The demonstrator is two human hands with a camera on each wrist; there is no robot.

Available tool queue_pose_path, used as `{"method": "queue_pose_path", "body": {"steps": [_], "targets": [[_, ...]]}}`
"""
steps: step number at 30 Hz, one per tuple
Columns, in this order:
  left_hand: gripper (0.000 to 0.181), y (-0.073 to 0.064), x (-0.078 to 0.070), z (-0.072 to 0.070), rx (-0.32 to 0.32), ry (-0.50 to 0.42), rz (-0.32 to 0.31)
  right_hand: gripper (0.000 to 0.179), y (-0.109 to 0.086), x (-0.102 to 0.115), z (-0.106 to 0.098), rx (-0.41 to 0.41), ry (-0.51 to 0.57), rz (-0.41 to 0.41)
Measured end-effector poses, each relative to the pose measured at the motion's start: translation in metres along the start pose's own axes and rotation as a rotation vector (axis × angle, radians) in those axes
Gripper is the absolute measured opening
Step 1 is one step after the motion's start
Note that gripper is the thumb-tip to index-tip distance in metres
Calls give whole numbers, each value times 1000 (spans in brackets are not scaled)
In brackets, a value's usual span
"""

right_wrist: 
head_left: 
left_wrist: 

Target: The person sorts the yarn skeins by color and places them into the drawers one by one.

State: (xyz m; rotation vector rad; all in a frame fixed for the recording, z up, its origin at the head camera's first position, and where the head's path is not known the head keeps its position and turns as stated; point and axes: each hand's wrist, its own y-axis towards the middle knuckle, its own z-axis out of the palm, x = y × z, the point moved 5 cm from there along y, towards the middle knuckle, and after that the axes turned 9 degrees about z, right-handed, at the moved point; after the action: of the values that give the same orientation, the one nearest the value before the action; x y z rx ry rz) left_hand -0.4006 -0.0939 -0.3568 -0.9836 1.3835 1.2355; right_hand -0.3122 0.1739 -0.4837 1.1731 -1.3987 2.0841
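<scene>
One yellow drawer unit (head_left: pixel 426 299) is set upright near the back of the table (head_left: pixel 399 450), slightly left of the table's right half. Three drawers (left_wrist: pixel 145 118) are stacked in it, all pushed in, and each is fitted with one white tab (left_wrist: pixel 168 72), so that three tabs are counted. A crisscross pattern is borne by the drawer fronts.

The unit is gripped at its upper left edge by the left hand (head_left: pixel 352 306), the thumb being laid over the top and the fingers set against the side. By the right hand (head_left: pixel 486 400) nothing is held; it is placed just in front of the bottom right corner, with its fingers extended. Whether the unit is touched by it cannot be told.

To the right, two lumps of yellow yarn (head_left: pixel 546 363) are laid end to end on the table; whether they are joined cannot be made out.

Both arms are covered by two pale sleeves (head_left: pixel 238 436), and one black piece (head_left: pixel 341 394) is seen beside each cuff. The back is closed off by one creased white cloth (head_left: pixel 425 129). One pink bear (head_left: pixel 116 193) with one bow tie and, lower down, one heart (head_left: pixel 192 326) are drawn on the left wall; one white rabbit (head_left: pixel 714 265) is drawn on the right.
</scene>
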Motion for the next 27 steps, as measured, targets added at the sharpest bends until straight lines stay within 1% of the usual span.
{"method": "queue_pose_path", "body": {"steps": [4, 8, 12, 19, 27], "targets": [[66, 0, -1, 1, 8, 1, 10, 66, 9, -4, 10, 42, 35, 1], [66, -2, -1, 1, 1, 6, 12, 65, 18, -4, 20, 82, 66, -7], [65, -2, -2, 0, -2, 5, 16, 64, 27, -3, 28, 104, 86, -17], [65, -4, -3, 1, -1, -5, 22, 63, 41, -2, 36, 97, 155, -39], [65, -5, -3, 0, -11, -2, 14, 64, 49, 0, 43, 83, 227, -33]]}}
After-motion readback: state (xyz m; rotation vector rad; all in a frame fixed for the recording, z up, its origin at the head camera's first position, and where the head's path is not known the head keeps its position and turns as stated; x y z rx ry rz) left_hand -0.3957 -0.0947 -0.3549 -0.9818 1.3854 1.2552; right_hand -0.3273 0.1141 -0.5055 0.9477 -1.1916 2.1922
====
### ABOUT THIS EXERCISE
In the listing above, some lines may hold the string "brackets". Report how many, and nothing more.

### SOLUTION
2